Engine Oil Filter (15400-RTA-003) $7 - Good Choice

Transmission Fluid: ATF DW1 - 2.64 qts (3qts * 3): $90 - Valvoline MaxLife is absolutely fine and I would wait until at least 30k miles.

Engine Coolant: 1.64 gal (2 gal): $37 - Walmart Blue is fine

Brake Fluid: - Suck out and fill back the reservoir is fine. Any DOT3 will do.

Engine Air Filter (17220-PGE-A00): $20 - If it isn't excessively dirty keep it until at least 30k miles.

Cabin Air Filter (80292-SDA-407): $17 - Wait until 30k to 60k

Automatic Transmission Filter (25430-PLR-003): $43 - No need to do this.

PCV Valve (17130-RCA-A02): $36 - No need to do this but if you want to, no biggie.
 
In my old TL (V6 but also a history of ring coking that would eventually lead to consumption) it was notorious for getting clogged. I figured “might as well” change on this car too.
one thing I would add to the list of replacement parts is the drivebelt, lots of people could say it's low mileage but the age would bother me , if it's original. People can say I over-maintain but hey this is BITOG! We're all a little "different" lol..
 
So you're changing the oil on average at 1000 miles and 6 months on the Jeep and 1600 miles and 6 and on the Camry?

I mean, i don't want to offend you, but that is kind of ridiculous, you could EASY, go over 2 years between changes.

Changing oil that often doesn't benefit the engines at all, and i mean 0, you may be even doing more harm than good, as each time you change the oil , the anti wear additives that bond to the metal in the engine are mostly washed away and then have to build back up again, this has been proven by measuring wear metals right after an oil change, and contrary to what logic would say, the wear actually tapers off as the oil gets some miles and time in the engine, obviously after enough time and miles the wear metals start to go back up again as the condition of the oil begins to degrade.

Just my 2c
While 1k OCIs may be excessive, I change every 3k. If you ever owned a Hyunkia engine from 2012-2020, you will be awakened to the need for Severe Service OCIs.

Signed
A hypothetical worker who earns a portion of his salary removing a wall of failed engine blocks from behind Hyunkia dealerships.
 
In my old TL (V6 but also a history of ring coking that would eventually lead to consumption) it was notorious for getting clogged. I figured “might as well” change on this car too.
No need to change the PVC valve or transmission filter with only 21K miles on the odometer. Neither one will have much/any accumulation at that low mileage. I would agree with you if it was a V-6 engine because of the very poorly designed (i.e., restrictive) flowpath of the J35's PVC system. Clogging of the K24 PVC valve is not a concern until well over 100K miles.
 
While 1k OCIs may be excessive, I change every 3k. If you ever owned a Hyunkia engine from 2012-2020, you will be awakened to the need for Severe Service OCIs.

Signed
A hypothetical worker who earns a portion of his salary removing a wall of failed engine blocks from behind Hyunkia dealerships.
I can agree with that, those engines are Junk, and even properly maintained they still kick the bucket young.

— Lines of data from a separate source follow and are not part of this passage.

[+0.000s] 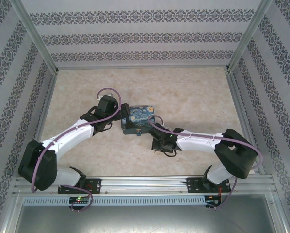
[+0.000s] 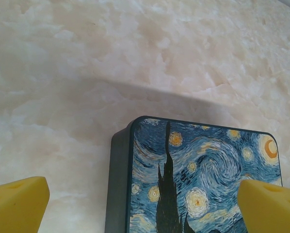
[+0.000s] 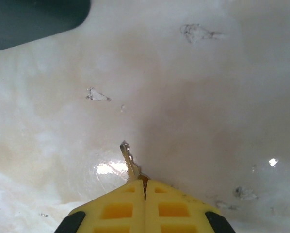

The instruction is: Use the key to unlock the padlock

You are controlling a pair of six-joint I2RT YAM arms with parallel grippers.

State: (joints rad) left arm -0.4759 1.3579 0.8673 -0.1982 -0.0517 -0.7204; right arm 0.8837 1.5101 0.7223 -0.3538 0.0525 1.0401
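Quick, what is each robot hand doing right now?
Left end effector: open, holding nothing, its fingers either side of the painted box.
Right end effector: closed on the key.

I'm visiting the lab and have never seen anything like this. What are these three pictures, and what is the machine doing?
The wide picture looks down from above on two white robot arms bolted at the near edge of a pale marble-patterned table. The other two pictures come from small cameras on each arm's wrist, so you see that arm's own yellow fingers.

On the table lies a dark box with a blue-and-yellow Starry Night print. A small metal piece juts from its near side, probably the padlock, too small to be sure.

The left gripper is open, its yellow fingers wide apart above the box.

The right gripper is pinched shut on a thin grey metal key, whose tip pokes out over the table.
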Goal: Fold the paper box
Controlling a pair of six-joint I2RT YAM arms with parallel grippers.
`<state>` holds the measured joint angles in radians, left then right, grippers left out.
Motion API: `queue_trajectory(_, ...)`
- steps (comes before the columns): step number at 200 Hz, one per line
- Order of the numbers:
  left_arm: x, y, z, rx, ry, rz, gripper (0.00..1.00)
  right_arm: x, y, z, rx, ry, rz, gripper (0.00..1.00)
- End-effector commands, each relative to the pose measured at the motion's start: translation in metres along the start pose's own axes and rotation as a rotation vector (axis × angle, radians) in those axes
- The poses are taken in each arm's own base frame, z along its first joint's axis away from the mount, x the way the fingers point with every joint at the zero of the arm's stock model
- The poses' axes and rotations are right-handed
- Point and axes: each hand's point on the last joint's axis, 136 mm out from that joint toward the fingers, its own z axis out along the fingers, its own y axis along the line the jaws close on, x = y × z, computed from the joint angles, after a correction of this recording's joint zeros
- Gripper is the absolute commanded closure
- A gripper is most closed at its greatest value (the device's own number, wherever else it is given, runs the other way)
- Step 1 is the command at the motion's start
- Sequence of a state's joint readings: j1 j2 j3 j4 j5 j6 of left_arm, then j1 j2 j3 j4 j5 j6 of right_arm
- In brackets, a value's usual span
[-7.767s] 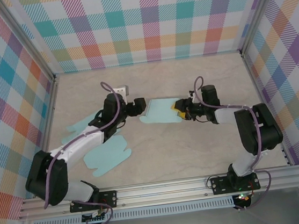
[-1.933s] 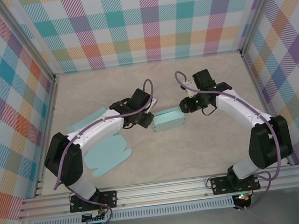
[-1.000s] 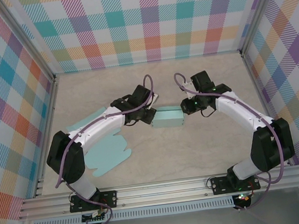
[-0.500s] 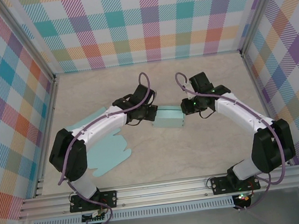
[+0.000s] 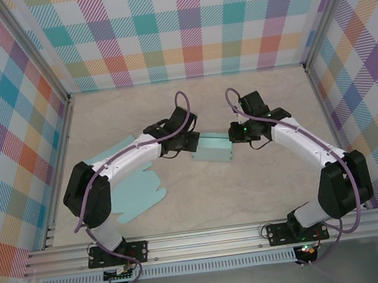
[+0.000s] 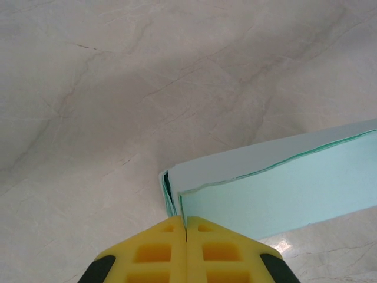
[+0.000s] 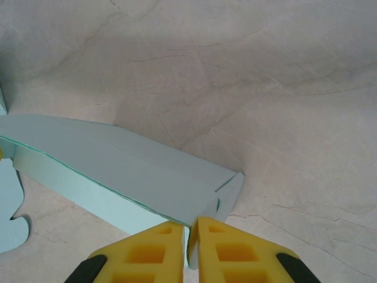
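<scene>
The paper box (image 5: 212,150) is lying mid-way across the table (image 5: 249,189), between my two grippers. My left gripper (image 6: 186,231) is pressing its fingers together on the box's end edge at 9 o'clock. My right gripper (image 7: 188,233) is pinching the end flap at 3 o'clock, fingers nearly closed.

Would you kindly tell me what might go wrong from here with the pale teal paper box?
The left tool and right tool each pinch only a thin edge of the pale teal paper box; pulling apart may tear it or slip a flap free. One corner seam gapes, so the fold might spring open.
</scene>
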<state>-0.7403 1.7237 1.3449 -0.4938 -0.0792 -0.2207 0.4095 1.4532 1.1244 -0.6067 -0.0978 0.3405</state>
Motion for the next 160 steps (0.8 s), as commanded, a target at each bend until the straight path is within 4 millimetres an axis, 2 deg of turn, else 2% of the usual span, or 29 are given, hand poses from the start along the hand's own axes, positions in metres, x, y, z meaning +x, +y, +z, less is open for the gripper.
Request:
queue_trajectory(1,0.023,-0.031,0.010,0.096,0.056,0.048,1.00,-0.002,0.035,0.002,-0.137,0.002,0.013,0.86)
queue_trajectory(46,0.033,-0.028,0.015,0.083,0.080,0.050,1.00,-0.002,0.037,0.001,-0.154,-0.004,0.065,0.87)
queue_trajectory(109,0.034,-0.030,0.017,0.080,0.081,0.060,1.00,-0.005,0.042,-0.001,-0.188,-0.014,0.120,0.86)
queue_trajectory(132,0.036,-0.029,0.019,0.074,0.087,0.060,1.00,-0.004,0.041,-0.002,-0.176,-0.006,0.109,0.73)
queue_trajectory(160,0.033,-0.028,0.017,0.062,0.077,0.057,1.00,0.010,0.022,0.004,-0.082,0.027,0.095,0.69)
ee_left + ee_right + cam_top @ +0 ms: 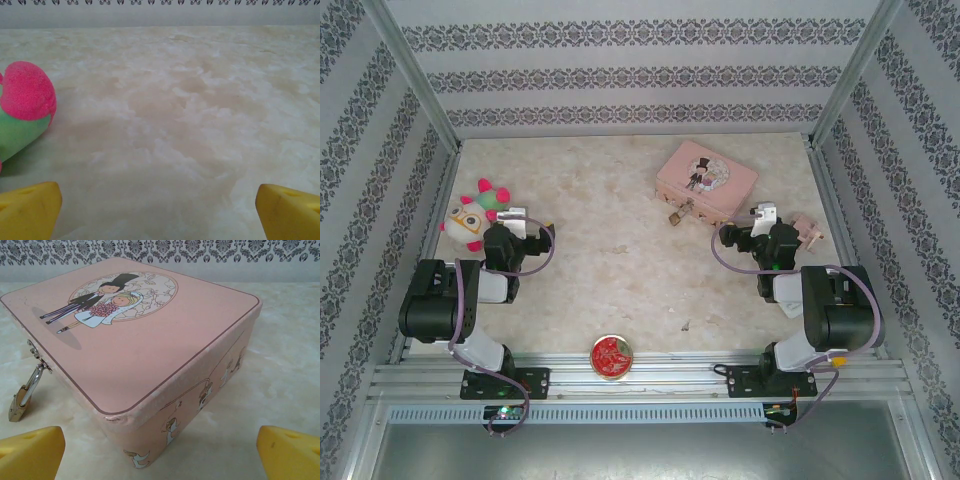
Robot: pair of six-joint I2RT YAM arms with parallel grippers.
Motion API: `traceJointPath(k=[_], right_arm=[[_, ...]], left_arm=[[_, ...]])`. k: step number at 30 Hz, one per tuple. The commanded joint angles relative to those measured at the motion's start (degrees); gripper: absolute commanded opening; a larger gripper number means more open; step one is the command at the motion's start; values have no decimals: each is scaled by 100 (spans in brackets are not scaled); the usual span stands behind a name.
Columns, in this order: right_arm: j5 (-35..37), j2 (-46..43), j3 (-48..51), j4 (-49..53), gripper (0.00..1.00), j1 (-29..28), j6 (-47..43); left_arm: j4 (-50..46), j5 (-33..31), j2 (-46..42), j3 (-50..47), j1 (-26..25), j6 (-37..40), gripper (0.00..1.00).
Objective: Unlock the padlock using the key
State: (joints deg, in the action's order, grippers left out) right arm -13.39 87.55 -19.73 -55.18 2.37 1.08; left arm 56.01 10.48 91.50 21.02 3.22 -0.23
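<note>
A tiny brass padlock hangs by its thin shackle from the hasp on the side of a pink illustrated tin. From above, the padlock sits at the near side of the tin. My right gripper is open, its yellow fingertips wide apart just short of the tin's near corner, nothing between them. From above, the right gripper is right of the padlock. My left gripper is open over bare table, at the left. I cannot make out the key.
A pink-and-green plush toy lies just left of the left gripper, its edge showing. A red round tin sits at the near edge. A small pale pink object lies right of the right gripper. Patterned walls enclose the table.
</note>
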Motion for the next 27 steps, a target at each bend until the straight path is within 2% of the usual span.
traceJointPath(k=[1, 27], right_arm=[[-14, 43, 39, -221, 98, -52, -70], [346, 44, 39, -98, 98, -44, 60]], left_arm=[[-15, 18, -19, 52, -6, -12, 99], [-20, 21, -19, 52, -6, -13, 99]])
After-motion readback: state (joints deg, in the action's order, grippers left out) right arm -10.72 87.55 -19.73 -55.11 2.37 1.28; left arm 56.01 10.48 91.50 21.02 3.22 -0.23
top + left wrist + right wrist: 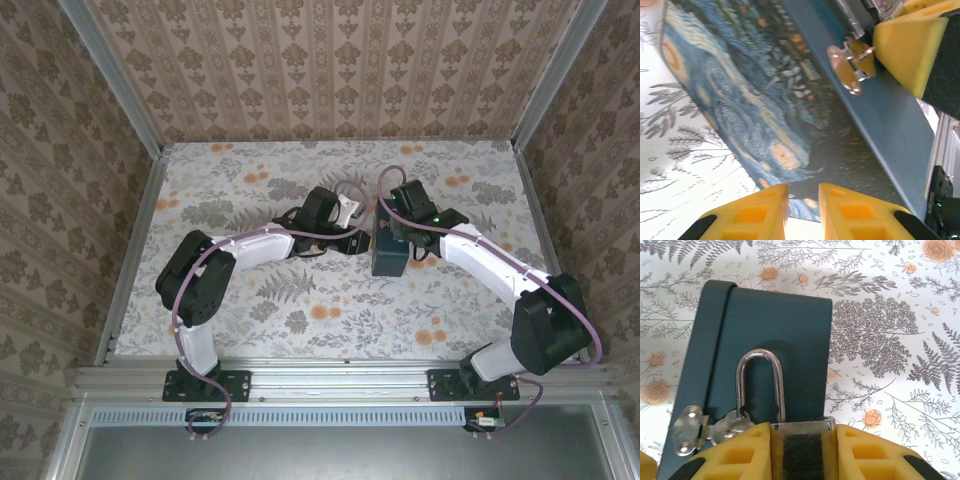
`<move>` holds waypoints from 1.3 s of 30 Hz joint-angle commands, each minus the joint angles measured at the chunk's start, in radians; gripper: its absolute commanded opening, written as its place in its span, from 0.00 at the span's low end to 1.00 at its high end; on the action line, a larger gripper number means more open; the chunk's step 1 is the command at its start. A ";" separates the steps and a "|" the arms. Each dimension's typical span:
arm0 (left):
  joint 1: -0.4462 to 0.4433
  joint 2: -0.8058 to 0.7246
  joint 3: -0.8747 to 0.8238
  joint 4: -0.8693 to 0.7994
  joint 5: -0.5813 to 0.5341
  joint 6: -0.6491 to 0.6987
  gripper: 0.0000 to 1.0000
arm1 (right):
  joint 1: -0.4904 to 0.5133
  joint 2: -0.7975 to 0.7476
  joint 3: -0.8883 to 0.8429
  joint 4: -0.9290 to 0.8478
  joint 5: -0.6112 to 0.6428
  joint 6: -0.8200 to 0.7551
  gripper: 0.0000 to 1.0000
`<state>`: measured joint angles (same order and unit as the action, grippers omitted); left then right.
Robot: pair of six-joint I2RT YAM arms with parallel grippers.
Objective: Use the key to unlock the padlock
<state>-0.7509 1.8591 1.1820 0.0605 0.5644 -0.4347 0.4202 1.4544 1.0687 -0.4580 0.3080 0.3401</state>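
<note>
A blue box point(790, 335) sits on floral tablecloth point(890, 315).

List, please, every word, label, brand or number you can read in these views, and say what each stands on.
No text is legible.
Tiny white print on a black part at the lower right of the left wrist view: too blurred to read.
The padlock: no marking on its shackle. Its body sits between the right gripper jaws, so any brand is hidden.
The blue box: no lettering visible.
</note>
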 commanded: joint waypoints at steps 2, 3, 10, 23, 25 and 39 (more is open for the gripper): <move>0.041 -0.060 -0.011 -0.017 -0.001 0.000 0.24 | -0.055 -0.023 0.016 0.075 -0.030 -0.004 0.14; 0.047 -0.065 -0.011 -0.022 -0.002 0.003 0.25 | -0.062 -0.030 0.021 0.078 -0.042 -0.004 0.14; 0.114 -0.115 -0.002 -0.078 -0.054 0.032 0.26 | -0.179 -0.142 -0.042 0.054 -0.113 -0.001 0.16; 0.170 -0.206 0.033 -0.211 -0.135 0.103 0.27 | -0.379 -0.200 -0.366 0.151 -0.140 0.054 0.30; 0.170 -0.214 0.031 -0.213 -0.136 0.100 0.27 | -0.391 -0.192 -0.363 0.163 -0.157 0.043 0.40; 0.074 -0.113 0.059 -0.067 0.038 -0.073 0.27 | -0.324 -0.116 -0.301 0.264 -0.527 0.117 0.27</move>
<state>-0.6456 1.6928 1.2205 -0.0925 0.5156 -0.4149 0.0742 1.2934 0.7898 -0.2707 -0.0807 0.3882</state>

I just wanted to kind of say, if i may use an example, drinking a glass of red wine with lunch or dinner has proven health benefits.

Now if you down a whole bottle a night, eventually your liver will probably start to suffer the consequences lol

Not that i'm saying changing oil at 1k miles will destroy an engine, but it is most certainly pointless and perhaps even harmful, even if it's to a small degree... Although ofcourse, on resell value if the average joe sees the car is in perfect shape and the oil has been changed even far more frequently than what would be considered normal or recommended by the OEM, that is going to look good on the service history...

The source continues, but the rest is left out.